Lubero : « La résilience des habitants cache une réelle fragilité émotionnelle », prévient un psychologue du HGR Mambowa Paluku
Après l’horreur des massacres, comment soigner les esprits ? Sur l’axe Butembo-Manguredjipa, en territoire de Lubero, la population tente de se relever après les exactions des rebelles ADF. Si les corps guérissent, les traumatismes psychologiques, eux, restent profonds. Pour éviter une crise de santé mentale, les experts se mobilisent sur le terrain.
Pour Paluku Mughenderwa Crispin, psychologue affecté à l’Hôpital général de référence (HGR) de Mambowa, la résilience des habitants ne doit pas occulter leur fragilité émotionnelle. Ce vendredi, il a lancé un appel pressant à la communauté : ne pas s’enfermer dans le pessimisme. Pour lui, la santé mentale passe aussi par une gestion rigoureuse du quotidien et une solidarité renforcée.
“Dans la période que nous sommes en train de vivre, c’est une période dangereuse. Et nous pouvons voir comme si ça n’avait pas d’effet, mais ça peut amener des problèmes dans la communauté, même causer certains camps de maladies que nous pouvons ignorer. Et ce que je peux donner comme conseil, c’est de comprendre qu’il y a un changement de rôle. Vous allez constater que vous étiez à Masayi où papa était capable de produire quelque chose, il était en train de piéger les rats pour gagner sa vie, mais arrivé à Njiapanda, il n’y a plus de rats. Et vous allez constater que papa perdrait sa valeur.
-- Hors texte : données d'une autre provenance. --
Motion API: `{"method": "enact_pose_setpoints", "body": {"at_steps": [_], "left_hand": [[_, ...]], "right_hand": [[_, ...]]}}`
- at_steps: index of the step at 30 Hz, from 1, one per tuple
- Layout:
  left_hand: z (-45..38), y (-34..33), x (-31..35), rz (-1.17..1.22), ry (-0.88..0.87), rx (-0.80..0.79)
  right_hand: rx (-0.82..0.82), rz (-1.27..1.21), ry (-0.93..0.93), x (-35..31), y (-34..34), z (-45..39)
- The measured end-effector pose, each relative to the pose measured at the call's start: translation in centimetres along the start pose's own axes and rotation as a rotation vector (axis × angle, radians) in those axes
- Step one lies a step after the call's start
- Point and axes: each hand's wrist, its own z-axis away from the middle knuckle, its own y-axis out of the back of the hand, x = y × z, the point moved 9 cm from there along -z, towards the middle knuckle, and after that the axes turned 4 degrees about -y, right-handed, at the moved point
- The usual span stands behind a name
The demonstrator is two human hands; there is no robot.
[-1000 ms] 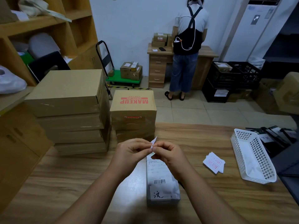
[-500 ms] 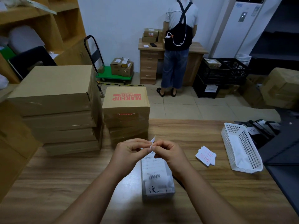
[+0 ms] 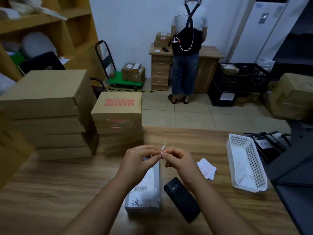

Et en perdant cette valeur, vous allez constater que maman est en train de voir comme si papa n’existait plus dans la famille. Et vous pouvez constater qu’il y a même des enfants qui peuvent peut-être se débrouiller pour aller récupérer la place de papa ou bien la place de maman. Alors ça devient dangereux, papa va se sentir mal à l’aise, et vous pouvez constater que papa peut se faire du mal à lui-même parce qu’il ne se sent plus bien. Et autre chose, je peux conseiller à la communauté de ne pas être pessimiste. Vous allez constater que les gens croient que ça ne changera pas. On a souvent dit que quelques sois la longueur de la nuit, le soleil apparaîtra. Et voir comment gérer les petits, rien que nous gagnons. Essayons de voir comment minimiser les dépenses. Nous pouvons nous aider mutuellement. Si tu constates que tu as trouvé quelque chose que le voisin n’a pas, essaye de le donner au voisin, et lui aussi peut te le donner quand il va le trouver”, a-t-il conscientisé.
Ce message de prévention intervient dans un climat contrasté. D’un côté, une accalmie relative est observée depuis février dans la chefferie des Baswagha et le secteur des Bapere. De l’autre, l’inquiétude demeure. Des affrontements ont encore été signalés dans le groupement Bapukara, opposant deux factions de groupes Wazalendo. Un rappel brutal que la paix des esprits reste étroitement liée à celle des armes.